I didn’t see many bicycles in my time in Korea. The severe congestion, combined with air pollution didn’t make it a safe proposition.
And yet, this image has two bikes in the frame. The image doesn’t seem to be Korea to me. The mature trees on the street; the architecture; the lush green within the city; the aspect of casualness; the bikes. However, the gestures of its subjects and expressions on their faces seem to make it unmistakably Korean.
It’s an image that I think I would have taken. There is a certain dialogue here; a definite spontaneity and importantly, a tension – it pulls the image together.

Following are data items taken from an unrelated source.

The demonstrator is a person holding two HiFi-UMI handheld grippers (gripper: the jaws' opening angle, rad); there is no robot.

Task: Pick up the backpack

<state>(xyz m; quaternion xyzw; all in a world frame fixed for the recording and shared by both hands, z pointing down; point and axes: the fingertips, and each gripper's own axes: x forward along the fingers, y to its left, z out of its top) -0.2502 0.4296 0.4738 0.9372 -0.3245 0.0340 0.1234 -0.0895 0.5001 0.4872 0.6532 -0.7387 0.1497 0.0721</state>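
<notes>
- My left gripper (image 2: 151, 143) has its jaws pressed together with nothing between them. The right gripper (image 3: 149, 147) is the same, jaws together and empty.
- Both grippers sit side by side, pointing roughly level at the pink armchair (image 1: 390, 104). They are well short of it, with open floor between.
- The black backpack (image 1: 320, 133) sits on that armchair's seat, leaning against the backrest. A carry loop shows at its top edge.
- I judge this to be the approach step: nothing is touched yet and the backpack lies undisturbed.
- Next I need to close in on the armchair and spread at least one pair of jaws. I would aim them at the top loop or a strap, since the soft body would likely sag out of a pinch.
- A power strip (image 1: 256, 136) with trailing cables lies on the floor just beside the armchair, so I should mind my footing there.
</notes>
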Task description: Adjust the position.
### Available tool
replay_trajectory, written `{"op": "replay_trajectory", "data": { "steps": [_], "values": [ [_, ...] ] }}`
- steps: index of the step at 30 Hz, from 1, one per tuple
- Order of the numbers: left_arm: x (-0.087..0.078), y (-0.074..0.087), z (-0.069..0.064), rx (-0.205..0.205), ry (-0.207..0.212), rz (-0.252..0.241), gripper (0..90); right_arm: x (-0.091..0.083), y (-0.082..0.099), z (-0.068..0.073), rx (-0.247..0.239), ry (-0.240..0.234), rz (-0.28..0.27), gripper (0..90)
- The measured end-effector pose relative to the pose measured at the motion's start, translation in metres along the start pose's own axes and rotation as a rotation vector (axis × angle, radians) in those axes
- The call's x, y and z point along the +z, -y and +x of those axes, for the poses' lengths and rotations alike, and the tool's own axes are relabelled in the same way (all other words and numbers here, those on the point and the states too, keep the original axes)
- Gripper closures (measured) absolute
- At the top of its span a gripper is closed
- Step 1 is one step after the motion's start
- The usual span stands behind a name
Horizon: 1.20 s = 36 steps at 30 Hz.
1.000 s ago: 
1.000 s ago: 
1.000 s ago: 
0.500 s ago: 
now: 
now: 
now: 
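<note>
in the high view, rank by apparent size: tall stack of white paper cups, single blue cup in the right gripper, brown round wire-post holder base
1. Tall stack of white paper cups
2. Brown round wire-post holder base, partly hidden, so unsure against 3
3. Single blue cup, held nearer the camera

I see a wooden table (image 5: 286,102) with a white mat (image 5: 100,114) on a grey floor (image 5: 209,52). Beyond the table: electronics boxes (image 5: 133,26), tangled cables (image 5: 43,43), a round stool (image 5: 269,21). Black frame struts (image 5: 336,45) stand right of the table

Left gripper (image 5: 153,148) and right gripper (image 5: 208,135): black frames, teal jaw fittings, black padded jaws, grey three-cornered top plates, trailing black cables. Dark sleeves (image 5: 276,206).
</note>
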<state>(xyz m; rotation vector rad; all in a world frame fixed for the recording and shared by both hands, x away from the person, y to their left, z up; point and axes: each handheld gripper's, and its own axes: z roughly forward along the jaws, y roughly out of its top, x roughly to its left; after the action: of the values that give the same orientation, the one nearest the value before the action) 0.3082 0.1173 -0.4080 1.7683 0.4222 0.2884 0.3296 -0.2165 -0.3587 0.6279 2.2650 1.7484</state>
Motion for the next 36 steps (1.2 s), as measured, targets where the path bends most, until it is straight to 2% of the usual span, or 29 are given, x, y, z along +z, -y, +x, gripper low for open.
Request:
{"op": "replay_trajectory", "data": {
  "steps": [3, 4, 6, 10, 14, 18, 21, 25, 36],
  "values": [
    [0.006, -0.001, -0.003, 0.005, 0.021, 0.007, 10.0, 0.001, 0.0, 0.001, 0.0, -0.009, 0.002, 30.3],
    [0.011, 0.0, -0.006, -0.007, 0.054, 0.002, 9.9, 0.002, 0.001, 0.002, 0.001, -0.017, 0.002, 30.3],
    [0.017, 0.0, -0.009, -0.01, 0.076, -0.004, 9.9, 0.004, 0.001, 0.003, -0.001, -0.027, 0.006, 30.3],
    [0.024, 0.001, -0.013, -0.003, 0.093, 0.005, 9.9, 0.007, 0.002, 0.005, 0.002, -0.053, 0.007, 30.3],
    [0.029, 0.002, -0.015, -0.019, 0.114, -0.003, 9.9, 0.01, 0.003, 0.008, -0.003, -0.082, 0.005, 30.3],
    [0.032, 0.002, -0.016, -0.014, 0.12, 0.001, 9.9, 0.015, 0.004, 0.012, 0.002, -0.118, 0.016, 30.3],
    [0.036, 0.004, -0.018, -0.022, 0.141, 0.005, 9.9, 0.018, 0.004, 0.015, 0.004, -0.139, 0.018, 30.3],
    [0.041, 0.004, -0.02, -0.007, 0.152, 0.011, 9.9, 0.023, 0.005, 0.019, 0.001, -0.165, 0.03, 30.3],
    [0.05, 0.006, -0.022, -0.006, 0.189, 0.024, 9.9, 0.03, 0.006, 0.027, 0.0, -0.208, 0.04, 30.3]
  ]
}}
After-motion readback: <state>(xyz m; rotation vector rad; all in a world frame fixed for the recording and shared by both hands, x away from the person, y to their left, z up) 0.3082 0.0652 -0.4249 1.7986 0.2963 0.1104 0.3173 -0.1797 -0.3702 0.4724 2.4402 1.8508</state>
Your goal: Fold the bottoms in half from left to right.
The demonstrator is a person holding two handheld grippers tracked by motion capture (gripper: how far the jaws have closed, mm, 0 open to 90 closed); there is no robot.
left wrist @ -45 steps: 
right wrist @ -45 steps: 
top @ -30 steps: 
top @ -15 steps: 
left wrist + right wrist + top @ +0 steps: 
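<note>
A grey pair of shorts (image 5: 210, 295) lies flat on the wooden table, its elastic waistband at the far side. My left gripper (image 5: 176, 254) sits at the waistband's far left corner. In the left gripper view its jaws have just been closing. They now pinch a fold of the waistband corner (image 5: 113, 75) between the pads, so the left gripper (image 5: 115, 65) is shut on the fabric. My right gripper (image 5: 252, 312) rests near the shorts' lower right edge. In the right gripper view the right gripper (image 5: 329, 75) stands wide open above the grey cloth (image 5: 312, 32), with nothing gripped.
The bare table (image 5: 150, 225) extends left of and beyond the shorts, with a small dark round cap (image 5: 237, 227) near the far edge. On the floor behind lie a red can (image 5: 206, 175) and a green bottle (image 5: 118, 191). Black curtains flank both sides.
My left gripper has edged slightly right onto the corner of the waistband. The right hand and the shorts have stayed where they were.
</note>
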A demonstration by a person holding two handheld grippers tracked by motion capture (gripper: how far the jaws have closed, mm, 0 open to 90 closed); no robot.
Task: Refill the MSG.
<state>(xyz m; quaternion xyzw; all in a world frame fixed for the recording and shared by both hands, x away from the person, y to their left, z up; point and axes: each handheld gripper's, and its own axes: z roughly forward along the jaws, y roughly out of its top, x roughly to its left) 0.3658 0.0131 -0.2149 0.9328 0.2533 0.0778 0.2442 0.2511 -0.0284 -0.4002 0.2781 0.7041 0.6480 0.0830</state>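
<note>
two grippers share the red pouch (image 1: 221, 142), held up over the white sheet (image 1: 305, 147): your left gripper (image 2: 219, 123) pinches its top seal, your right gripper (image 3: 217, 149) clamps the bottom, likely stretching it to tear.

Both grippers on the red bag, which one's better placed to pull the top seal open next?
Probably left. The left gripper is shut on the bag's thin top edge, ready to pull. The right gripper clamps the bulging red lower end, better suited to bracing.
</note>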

The woman in the frame’s centre seems suspicious: ‘why is my photograph being taken?’. The young woman turning back on her bicycle perhaps could know the photographer, yet again, there is a certain surprise in her expression.
I didn’t take this photograph. In fact, I don’t even know who did, as I found the negatives on the street in Korea. Yet, the more I look at the image, the more familiar it seems to me. It appears that I have experienced the moment and there is also a cinematic feeling to the image. There is a perfection in its framing and in its rhythm. However, the time stamp on the bottom right almost certainly means that it is the work of a casual photographer.
The history of this image also reveals an interesting fact about popular image making: somehow, through a series of seemingly unlikely events, this image has been lost as a negative, then found by an Irish-born Australian in the streets of Seoul (the same streets where this photographer compulsively attempted to document his experience in that place), only to be scanned in Australia and placed on a blog for the world to see – should they discover it.
The film itself that captured this image only made that possible. There is a certain absurdity that up until quite recently, and for the mere blink of an eye in history, precise, haunting moments in time were captured on strips of film – many to end up being preserved in shoe boxes and randomly re-discovered later, and many to still await this fate. And now, more than ever images are ferociously being captured and consumed, their destination on hard drives and memory cards requires a delicate and intricate series of events to make their presence known. This same series of events seems now to us all a natural matter of fact – yet, when the power is cut, or the hard drive crashes, or the computer is stolen (containing a whole person’s visual history), this delicate balance becomes more evident.
And finally, the fact that the photographer was not me and is anonymous, has made it easy to make such a fluid examination of it.